Repeat each entry in full, exactly.

Saved data entries

----

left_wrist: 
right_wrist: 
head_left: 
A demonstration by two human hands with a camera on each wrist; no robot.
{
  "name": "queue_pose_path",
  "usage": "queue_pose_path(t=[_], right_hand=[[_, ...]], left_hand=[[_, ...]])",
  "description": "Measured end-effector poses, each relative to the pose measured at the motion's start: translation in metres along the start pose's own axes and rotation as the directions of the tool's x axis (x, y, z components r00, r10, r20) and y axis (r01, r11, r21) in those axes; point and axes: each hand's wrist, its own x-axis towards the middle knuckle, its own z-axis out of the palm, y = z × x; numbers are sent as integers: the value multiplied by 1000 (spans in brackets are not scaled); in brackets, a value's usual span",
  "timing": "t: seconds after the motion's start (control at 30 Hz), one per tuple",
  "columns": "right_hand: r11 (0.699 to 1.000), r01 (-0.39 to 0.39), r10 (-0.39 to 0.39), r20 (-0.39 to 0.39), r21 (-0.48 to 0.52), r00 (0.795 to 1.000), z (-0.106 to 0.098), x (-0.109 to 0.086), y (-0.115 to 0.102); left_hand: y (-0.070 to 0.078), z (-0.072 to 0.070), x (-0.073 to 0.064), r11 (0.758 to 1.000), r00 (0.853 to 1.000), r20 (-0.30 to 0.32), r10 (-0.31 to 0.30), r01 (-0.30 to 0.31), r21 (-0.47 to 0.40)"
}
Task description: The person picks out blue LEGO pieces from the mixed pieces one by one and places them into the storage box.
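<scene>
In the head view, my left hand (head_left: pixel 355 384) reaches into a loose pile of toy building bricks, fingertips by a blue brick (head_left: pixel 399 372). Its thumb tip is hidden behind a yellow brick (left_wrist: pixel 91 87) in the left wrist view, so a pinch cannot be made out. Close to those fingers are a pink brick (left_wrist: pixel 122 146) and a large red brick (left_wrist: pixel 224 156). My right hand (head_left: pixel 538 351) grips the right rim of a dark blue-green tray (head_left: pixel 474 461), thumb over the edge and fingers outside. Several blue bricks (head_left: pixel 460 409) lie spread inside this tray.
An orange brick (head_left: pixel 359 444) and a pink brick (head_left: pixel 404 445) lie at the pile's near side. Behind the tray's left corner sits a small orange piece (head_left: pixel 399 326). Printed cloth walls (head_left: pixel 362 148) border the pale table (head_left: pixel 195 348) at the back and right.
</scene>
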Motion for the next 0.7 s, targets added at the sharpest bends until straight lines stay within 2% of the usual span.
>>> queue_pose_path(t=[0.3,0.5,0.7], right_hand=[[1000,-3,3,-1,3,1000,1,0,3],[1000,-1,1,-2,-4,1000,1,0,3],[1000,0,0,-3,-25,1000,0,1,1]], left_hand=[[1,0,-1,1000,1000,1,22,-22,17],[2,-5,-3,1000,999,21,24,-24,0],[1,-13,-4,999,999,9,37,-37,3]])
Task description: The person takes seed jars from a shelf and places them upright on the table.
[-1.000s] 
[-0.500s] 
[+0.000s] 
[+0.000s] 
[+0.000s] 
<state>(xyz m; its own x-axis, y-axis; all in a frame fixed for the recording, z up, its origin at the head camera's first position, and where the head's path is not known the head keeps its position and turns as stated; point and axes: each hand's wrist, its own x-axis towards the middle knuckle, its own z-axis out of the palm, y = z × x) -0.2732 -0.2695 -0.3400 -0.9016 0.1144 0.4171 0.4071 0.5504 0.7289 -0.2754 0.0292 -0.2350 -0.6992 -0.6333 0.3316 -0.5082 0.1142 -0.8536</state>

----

■ **WRITTEN REPLY**
left_wrist: 
right_wrist: 
head_left: 
A demonstration by two human hands with a camera on each wrist; no robot.
{
  "name": "queue_pose_path",
  "usage": "queue_pose_path(t=[_], right_hand=[[_, ...]], left_hand=[[_, ...]])",
  "description": "Measured end-effector poses, each relative to the pose measured at the motion's start: translation in metres along the start pose's own axes and rotation as the directions of the tool's x axis (x, y, z components r00, r10, r20) and y axis (r01, r11, r21) in those axes; point and axes: each hand's wrist, its own x-axis towards the middle knuckle, its own z-axis out of the palm, y = z × x; numbers are sent as integers: the value multiplied by 1000 (spans in brackets are not scaled); in brackets, a value's usual span",
  "timing": "t: seconds after the motion's start (control at 30 Hz), one per tuple",
  "columns": "right_hand: r11 (0.699 to 1.000), r01 (-0.39 to 0.39), r10 (-0.39 to 0.39), r20 (-0.39 to 0.39), r21 (-0.48 to 0.52), r00 (0.795 to 1.000), z (-0.106 to 0.098), x (-0.109 to 0.086), y (-0.115 to 0.102); left_hand: y (-0.070 to 0.078), z (-0.072 to 0.070), x (-0.073 to 0.064), r11 (0.758 to 1.000), r00 (0.853 to 1.000), r20 (-0.30 to 0.32), r10 (-0.31 to 0.30), r01 (-0.30 to 0.31), r21 (-0.47 to 0.40)"
}
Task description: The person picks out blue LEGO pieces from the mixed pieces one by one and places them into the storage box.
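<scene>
In the head view, my left hand (head_left: pixel 355 384) reaches into a loose pile of toy building bricks, fingertips by a blue brick (head_left: pixel 399 372). Its thumb tip is hidden behind a yellow brick (left_wrist: pixel 91 87) in the left wrist view, so a pinch cannot be made out. Close to those fingers are a pink brick (left_wrist: pixel 122 146) and a large red brick (left_wrist: pixel 224 156). My right hand (head_left: pixel 538 351) grips the right rim of a dark blue-green tray (head_left: pixel 474 461), thumb over the edge and fingers outside. Several blue bricks (head_left: pixel 460 409) lie spread inside this tray.
An orange brick (head_left: pixel 359 444) and a pink brick (head_left: pixel 404 445) lie at the pile's near side. Behind the tray's left corner sits a small orange piece (head_left: pixel 399 326). Printed cloth walls (head_left: pixel 362 148) border the pale table (head_left: pixel 195 348) at the back and right.
</scene>
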Motion for the next 0.7 s, targets added at the sharpest bends until straight lines stay within 2% of the usual span.
>>> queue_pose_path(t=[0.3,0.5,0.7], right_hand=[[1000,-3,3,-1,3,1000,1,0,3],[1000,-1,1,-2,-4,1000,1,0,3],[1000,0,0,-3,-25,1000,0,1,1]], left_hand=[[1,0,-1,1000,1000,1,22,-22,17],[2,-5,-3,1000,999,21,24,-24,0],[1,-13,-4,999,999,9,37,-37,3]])
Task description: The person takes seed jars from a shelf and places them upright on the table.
[-1.000s] 
[-0.500s] 
[+0.000s] 
[+0.000s] 
[+0.000s] 
<state>(xyz m; its own x-axis, y-axis; all in a frame fixed for the recording, z up, its origin at the head camera's first position, and where the head's path is not known the head keeps its position and turns as stated; point and axes: each hand's wrist, its own x-axis towards the middle knuckle, its own z-axis out of the palm, y = z × x) -0.2732 -0.2695 -0.3400 -0.9016 0.1144 0.4171 0.4071 0.5504 0.7289 -0.2754 0.0292 -0.2350 -0.6992 -0.6333 0.3316 -0.5082 0.1142 -0.8536</state>

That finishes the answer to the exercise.